執筆7「家にお邪魔したお礼」

 昨晩は家にお邪魔させていただいて、ありがとうございます。本当は朝一に口頭で伝えたかったのですが、あいにく先生が忙しい社会人であることと、私が夜ふかしになれていないことでそれは叶わなくなってしまいました。いえ、別にどうせ来週も恐らくきっと会うわけですし、そのときに改めて私は感謝を口にするのでしょうが、感謝に賞味期限があったら困りますからわざわざ私は先生の置き手紙に返信という形でこうして文をつづらせていただきます。先生はきっと、私が運命とでもいうべき、笑えるほどに薄い当てを信じていたことをご存じないのでしょう。ですから、その当てが当たってしまって、私が先生の顔を見つけたとき、どれほど嬉しかったのかご存じでないのでしょう。私の手をとってくれたこと。理由を聞かなかったこと。好みを知れたこと。用意しておいてくださった味噌汁の味。そのどれもが、私の冷めた心を暖かくしてくれるのに十分な温度だったこと、先生には知ってほしいと思っています。私が家出をした理由の話をしようと思います。この書き出しだと期待させてしまうかもしれないのであらかじめ理由は明言しないと明言しておきます。その上で家出の理由を話すと、私を置いてくださっている叔母さんと喧嘩をしたのです。こんなありふれたことをこんなに仰々しく語り、細部をわざわざ伏せるのは、それが、その喧嘩の理由があまりにも子供っぽくて、かわいくなくて、そのうえ、下らないからです。
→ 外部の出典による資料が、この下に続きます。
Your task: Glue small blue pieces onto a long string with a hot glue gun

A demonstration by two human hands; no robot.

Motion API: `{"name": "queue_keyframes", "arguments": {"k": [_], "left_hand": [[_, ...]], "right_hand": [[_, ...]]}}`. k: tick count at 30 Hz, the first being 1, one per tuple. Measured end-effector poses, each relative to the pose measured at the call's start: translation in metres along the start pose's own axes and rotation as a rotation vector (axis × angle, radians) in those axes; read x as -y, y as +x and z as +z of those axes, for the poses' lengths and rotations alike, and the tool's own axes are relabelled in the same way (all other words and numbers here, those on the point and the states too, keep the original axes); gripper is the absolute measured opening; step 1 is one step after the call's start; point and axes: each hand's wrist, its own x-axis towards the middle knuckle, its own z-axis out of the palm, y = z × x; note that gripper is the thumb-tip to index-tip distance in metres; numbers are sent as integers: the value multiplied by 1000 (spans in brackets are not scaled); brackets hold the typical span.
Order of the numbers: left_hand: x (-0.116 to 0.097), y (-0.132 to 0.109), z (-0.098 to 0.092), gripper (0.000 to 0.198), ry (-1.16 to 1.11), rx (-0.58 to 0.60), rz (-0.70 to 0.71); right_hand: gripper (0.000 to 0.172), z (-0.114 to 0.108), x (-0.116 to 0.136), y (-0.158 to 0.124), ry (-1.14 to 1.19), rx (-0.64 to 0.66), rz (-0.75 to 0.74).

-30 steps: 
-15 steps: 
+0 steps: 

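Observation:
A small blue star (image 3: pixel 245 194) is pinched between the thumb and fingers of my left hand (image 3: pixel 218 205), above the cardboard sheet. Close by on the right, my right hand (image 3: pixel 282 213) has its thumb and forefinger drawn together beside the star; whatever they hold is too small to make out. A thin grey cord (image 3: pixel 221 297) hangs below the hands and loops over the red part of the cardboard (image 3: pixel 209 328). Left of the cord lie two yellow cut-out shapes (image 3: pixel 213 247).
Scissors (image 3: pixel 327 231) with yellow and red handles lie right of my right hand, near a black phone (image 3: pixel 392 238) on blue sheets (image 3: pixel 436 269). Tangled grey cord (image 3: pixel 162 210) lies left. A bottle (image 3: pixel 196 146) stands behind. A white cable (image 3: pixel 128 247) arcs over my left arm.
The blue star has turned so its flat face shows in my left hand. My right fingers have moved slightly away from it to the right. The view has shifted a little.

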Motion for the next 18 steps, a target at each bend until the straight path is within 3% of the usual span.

誤解のないよう言っておきますと、それが恥ずかしいから先生に理由を隠しているわけではなくて、その子供っぽさが、もし、万が一。先生に否定されてしまったとき、私はこの先、大人な先生と一緒にいれる自信がなくなってしまうと思いました。先生がそんなことしないとわかっていても、一度そう考えてしまうとやはり、先生に理由を伝えるのがはばかられたのです。それにこれは私のわがままなのですが、私はこの喧嘩について、答えが知りたいのではなく、単にきっと、先生に慰めてほしかったんだと思います。それは、常に背伸びをしていた私にとって昨日だけはむしろ子供でいたかったという情けない自白に過ぎないですが。話がそれましたが、ようするに私は昨日のことを、先生が想像している以上に感謝しているということです。この感謝は先生にとってどれほどのものになるか全くわかりませんが、少なくとも客観的にみて家から間に合せで持ってきたシャーペンの、芯の1/3程度しか価値がないということは問題で、さすがに私は先生に何かしら恩をかえそうと思っているのですが、先生は貰ってなになら嬉しいですか。感謝の手紙を質問で終えるのも変ですが、ぜひ今度会ったとき教えてください。

 改めてありがとうございました。